**ABOUT THIS TASK**:
For each line in the data below, write an exact copy.
=======
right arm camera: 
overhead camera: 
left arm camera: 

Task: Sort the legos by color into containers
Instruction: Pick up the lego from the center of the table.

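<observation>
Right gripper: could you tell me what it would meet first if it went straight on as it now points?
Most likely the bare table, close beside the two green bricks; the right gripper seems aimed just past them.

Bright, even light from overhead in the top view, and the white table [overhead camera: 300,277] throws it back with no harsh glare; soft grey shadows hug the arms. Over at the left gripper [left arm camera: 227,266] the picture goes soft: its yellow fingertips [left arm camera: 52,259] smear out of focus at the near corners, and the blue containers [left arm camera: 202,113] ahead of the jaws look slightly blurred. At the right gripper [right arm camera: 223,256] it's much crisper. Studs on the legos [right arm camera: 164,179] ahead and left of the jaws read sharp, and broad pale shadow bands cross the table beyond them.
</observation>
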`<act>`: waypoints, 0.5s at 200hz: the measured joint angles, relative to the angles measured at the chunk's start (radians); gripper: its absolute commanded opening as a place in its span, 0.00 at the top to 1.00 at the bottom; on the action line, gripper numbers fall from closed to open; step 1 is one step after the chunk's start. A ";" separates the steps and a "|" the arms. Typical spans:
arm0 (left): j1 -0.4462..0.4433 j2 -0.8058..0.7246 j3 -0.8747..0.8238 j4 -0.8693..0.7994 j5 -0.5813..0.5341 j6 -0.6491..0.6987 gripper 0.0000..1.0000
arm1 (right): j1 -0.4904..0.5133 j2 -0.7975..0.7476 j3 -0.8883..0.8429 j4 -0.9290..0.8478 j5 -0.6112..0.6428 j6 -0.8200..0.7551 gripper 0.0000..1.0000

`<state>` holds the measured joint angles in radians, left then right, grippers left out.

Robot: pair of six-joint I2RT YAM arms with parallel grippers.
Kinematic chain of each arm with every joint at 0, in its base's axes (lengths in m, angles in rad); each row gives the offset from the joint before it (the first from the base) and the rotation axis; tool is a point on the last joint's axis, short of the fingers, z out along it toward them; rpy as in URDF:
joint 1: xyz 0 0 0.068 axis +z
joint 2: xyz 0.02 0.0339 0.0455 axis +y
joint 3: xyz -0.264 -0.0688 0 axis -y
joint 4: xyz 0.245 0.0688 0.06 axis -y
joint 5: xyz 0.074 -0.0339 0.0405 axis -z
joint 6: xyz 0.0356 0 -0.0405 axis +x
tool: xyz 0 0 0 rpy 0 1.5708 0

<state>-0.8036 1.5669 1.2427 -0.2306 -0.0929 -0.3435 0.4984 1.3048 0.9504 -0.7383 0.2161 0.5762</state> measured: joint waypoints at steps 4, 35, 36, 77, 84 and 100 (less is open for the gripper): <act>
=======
**SOLUTION**:
right arm camera: 
overhead camera: 
left arm camera: 

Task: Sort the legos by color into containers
Instruction: Pick up the lego from the center of the table.

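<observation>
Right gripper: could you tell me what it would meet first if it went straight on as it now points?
Most likely the bare table, close beside the two green bricks; the right gripper seems aimed just past them.

Bright, even light from overhead in the top view, and the white table [overhead camera: 300,277] throws it back with no harsh glare; soft grey shadows hug the arms. Over at the left gripper [left arm camera: 227,266] the picture goes soft: its yellow fingertips [left arm camera: 52,259] smear out of focus at the near corners, and the blue containers [left arm camera: 202,113] ahead of the jaws look slightly blurred. At the right gripper [right arm camera: 223,256] it's much crisper. Studs on the legos [right arm camera: 164,179] ahead and left of the jaws read sharp, and broad pale shadow bands cross the table beyond them.
</observation>
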`<act>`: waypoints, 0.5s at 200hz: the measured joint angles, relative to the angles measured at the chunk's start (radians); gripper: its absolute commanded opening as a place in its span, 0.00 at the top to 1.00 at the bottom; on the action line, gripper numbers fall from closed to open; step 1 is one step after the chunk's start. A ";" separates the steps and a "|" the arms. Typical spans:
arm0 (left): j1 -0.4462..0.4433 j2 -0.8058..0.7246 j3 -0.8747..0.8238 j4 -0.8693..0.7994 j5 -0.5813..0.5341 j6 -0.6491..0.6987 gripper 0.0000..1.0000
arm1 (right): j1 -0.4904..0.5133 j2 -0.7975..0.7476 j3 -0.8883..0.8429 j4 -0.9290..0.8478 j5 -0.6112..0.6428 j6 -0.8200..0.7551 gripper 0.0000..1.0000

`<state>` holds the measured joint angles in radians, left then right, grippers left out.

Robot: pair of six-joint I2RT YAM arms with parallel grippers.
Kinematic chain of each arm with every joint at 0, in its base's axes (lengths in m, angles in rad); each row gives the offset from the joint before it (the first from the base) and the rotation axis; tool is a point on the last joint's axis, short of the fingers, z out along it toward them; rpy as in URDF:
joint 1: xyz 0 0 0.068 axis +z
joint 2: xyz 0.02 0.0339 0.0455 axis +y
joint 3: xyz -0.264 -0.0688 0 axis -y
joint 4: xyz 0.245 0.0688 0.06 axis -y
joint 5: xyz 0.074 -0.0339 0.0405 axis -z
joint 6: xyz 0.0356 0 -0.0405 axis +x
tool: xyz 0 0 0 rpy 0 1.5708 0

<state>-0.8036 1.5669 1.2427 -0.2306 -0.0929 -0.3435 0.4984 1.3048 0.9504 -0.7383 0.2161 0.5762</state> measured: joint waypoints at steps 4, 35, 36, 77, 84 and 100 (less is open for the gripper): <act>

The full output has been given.